(Data segment begins)

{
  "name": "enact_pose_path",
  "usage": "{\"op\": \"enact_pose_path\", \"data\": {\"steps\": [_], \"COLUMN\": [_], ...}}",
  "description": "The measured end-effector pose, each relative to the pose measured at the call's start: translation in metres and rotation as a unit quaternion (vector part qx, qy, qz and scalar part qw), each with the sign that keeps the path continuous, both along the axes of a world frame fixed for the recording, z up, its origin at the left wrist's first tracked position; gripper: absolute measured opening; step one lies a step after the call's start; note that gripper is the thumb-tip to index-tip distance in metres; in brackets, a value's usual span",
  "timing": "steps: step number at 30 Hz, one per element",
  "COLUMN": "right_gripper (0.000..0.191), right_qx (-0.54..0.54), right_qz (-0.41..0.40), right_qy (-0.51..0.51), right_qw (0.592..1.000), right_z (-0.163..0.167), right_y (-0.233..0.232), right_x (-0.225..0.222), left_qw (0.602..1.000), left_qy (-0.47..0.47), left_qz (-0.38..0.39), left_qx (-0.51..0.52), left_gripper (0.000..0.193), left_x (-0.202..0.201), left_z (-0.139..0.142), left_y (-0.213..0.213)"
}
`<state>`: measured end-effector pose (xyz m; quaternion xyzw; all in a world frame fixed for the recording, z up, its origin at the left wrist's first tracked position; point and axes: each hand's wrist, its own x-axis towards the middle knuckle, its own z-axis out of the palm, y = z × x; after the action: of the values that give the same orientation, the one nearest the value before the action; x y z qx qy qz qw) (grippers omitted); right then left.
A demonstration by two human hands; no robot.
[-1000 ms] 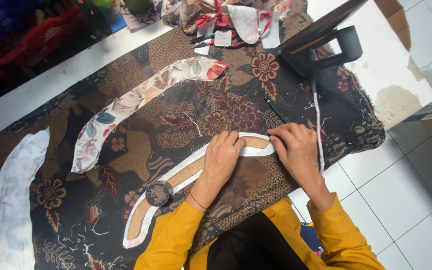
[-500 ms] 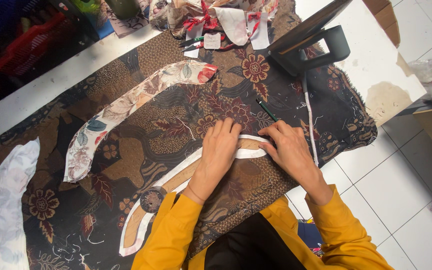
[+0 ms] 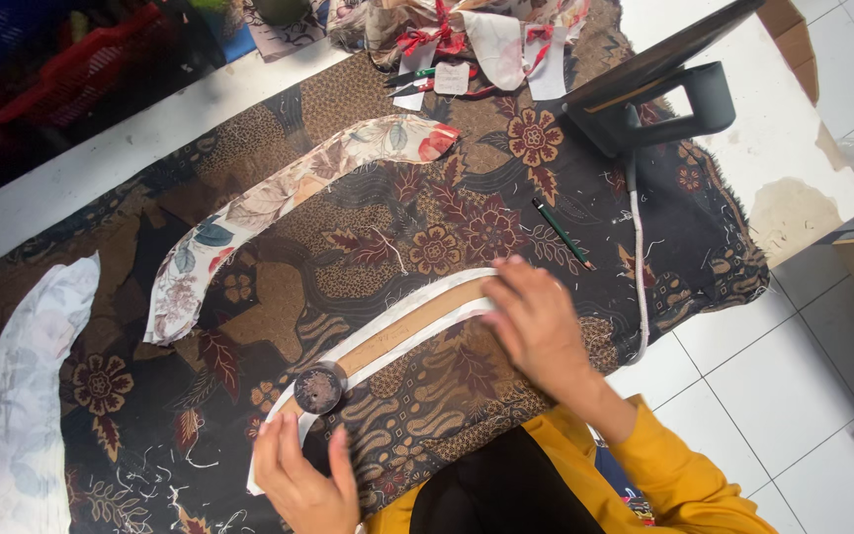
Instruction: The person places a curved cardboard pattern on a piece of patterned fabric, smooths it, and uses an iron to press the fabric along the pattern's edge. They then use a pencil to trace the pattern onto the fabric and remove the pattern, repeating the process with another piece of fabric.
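Pressing the curved pattern strip flat onto the brown batik cloth is, as we read it, the step in hand. Our right hand lies open, palm down, on the strip's upper end, fingers spread and grasping nothing. Our left hand rests near the lower end, fingers loosely extended on the cloth just beside the strip's tail; it seems to hold nothing, though part of it runs off the bottom edge of the view. Between the 2 hands a round dark weight sits on the strip (a pin holder, perhaps; we cannot tell).

We judge the next move calls for keeping both ends pinned while the strip is marked or traced, so the green pencil, lying well apart above the right hand, would need fetching without letting the strip slide.

For room: a floral cut piece curves above the strip with bare cloth between them, a pale piece lies far left, and the table edge falls away close to the right hand.
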<state>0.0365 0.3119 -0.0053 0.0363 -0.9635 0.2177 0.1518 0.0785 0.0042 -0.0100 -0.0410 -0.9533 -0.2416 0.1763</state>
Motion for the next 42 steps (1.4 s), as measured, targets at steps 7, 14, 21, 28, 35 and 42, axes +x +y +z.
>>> {"op": "enact_pose_path", "data": {"steps": [7, 14, 21, 28, 35, 42], "right_gripper": [0.084, 0.075, 0.057, 0.052, 0.057, 0.055], "right_qx": [0.032, -0.133, -0.128, -0.13, -0.096, 0.064], "right_qz": [0.1, 0.241, 0.351, 0.252, 0.159, 0.025], "right_qy": [-0.079, -0.039, -0.036, 0.055, 0.025, -0.019], "right_qw": [0.991, 0.96, 0.927, 0.957, 0.982, 0.997], "right_z": [-0.01, 0.003, 0.001, 0.001, -0.002, 0.001], "right_y": [-0.036, -0.081, -0.127, -0.086, -0.046, -0.006], "right_x": [-0.004, -0.027, -0.052, -0.086, -0.1, -0.01], "left_qw": [0.987, 0.99, 0.991, 0.987, 0.988, 0.988], "left_qy": [-0.14, -0.119, -0.122, -0.117, -0.103, -0.105], "left_qz": [-0.013, -0.009, -0.003, 0.011, 0.017, 0.013], "left_qx": [-0.075, -0.073, -0.059, -0.108, -0.11, -0.117], "left_gripper": [0.108, 0.109, 0.109, 0.114, 0.112, 0.11], "left_x": [0.028, 0.022, 0.022, 0.023, 0.02, 0.024], "left_z": [-0.034, -0.04, -0.043, -0.045, -0.048, -0.044], "left_y": [0.008, 0.023, 0.033, 0.039, 0.042, 0.038]}}
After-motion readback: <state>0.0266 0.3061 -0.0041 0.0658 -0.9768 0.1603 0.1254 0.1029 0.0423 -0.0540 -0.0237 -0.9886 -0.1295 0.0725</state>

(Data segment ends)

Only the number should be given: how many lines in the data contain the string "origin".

2